Dislocation structure behind a shock front in fcc perfect crystals: Atomistic simulation results

Large-scale molecular dynamics simulations are used to investigate the dislocation structure behind a shock front in perfect fcc crystals. Shock compression in both the 〈100〉 and 〈111〉 directions induces dislocation loop formation via a sequential emission of partial dislocations, but in the 〈100〉 case, this process is arrested after the first partial, resulting in stacking-fault loops. The large mobility of the bounding partial dislocations results in a plastic wave that is always overdriven in the 〈100〉 direction; the leading edges of the partials are traveling with the plastic front, as in the models of Smith and Hornbogen.

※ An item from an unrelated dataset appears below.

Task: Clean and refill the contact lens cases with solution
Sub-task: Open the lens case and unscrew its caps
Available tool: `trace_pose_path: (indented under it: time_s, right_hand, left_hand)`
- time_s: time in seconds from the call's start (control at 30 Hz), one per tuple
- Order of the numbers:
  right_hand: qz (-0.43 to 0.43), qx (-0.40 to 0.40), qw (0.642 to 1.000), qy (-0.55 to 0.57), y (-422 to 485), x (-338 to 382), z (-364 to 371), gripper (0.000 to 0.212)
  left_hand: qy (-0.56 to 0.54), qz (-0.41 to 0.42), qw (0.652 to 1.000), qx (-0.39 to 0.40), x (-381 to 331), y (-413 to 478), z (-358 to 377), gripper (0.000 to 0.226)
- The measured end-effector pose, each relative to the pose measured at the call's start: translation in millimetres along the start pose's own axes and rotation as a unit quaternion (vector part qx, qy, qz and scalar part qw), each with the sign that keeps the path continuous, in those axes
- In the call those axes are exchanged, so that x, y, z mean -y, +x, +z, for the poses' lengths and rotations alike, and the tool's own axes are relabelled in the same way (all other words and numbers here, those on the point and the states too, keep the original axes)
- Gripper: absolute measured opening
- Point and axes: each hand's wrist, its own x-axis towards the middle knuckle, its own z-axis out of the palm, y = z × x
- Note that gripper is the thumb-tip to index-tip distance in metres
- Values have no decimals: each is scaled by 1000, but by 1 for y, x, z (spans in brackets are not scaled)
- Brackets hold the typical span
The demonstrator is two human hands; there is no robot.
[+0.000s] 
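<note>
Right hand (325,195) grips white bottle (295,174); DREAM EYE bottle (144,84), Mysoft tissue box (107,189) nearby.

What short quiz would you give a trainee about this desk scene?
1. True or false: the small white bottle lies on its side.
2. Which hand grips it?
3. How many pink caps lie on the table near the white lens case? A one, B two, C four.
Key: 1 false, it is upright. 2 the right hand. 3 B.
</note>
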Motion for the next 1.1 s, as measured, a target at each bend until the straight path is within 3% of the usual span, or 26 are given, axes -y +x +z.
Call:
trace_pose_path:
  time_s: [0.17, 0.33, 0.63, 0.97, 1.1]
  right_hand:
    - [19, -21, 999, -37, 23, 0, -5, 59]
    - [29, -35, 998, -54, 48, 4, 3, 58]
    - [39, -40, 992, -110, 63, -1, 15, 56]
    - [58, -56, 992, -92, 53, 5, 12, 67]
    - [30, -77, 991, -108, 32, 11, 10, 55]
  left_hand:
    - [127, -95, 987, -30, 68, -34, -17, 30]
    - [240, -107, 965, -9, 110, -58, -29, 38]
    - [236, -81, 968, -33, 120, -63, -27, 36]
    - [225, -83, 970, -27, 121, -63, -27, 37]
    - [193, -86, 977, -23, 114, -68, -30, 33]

In contrast, both partials are emitted in 〈111〉 shock compression, resulting in perfect dislocation loops bounded only by thin stacking fault ribbons due to the split partial dislocations. These loops grow more slowly than the plastic shock velocity, so new loops are periodically nucleated at the plastic front, as suggested by Meyers. This article is based on a presentation given in the symposium “Dynamic Deformation: Constitutive Modeling, Grain Size, and Other Effects: In Honor of Prof. Ronald W. Armstrong,” March 2–6, 2003, at the 2003 TMS/ASM Annual Meeting, San Diego, California, under the auspices of the TMS/ASM Joint Mechanical Behavior of Materials Committee.